Copy the data exactly from the line that contains "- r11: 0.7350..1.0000" through the line that contains "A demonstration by", keeping both end lines and leaving out everything else.

----

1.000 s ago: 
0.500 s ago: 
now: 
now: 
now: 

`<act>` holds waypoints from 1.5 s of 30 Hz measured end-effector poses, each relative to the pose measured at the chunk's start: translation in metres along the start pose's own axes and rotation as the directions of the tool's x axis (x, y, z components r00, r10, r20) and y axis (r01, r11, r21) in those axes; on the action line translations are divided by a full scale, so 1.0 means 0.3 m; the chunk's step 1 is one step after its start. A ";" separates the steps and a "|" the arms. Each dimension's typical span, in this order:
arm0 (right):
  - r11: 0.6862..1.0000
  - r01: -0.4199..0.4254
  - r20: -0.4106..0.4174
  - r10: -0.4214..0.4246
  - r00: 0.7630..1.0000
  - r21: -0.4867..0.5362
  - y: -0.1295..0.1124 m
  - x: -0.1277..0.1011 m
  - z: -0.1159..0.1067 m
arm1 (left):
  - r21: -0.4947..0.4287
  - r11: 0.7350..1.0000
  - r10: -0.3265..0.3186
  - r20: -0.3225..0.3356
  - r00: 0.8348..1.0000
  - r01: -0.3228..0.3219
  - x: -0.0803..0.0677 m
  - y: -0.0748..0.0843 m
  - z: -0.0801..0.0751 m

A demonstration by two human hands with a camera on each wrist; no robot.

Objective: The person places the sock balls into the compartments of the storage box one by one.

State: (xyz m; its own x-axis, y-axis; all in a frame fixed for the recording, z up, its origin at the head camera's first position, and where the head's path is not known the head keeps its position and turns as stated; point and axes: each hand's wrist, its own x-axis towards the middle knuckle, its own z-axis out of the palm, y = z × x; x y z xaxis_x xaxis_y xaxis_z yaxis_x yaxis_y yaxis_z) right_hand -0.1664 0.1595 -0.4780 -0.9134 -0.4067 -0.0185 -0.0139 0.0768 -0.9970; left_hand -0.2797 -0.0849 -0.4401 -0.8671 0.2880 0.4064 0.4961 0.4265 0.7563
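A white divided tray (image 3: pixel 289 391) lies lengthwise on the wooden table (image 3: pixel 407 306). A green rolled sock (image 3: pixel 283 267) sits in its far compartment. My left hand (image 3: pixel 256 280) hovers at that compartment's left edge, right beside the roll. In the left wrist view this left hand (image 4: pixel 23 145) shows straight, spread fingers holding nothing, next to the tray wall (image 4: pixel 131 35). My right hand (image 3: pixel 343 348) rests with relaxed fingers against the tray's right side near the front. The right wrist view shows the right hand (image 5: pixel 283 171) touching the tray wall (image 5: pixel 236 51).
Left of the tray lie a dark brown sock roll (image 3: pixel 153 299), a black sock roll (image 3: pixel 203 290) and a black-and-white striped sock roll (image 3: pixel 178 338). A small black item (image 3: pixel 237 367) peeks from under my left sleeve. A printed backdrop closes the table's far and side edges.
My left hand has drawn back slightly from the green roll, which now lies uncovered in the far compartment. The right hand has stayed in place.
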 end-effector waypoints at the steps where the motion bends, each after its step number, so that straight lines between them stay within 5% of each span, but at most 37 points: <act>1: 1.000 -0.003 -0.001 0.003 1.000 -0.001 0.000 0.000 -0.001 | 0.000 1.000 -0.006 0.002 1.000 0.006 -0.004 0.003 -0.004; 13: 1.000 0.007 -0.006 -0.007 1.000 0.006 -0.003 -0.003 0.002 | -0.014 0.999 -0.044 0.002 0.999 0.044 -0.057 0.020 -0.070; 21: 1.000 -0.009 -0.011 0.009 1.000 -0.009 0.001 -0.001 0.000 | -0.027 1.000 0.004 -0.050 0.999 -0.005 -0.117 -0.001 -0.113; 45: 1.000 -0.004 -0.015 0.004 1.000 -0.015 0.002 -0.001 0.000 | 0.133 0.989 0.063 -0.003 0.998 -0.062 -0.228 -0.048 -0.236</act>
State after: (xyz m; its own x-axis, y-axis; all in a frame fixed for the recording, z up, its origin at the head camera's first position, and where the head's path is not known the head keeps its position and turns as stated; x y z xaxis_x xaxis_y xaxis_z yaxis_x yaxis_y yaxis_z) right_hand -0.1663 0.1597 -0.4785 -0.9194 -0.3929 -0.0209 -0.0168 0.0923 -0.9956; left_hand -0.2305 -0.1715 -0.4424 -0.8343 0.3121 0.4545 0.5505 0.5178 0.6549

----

Solution for this exercise:
  - r11: 0.7350..1.0000
  - r10: -0.3265..0.3186
  - r20: -0.3225..0.3356
  - r00: 0.8348..1.0000
  - r01: -0.3228..0.3219
  - x: -0.0803..0.0677 m
  - y: -0.0748..0.0843 m
  - z: -0.0801..0.0751 m

A demonstration by two human hands with a camera on each wrist; no robot.

Nothing else remains to be done for this exercise.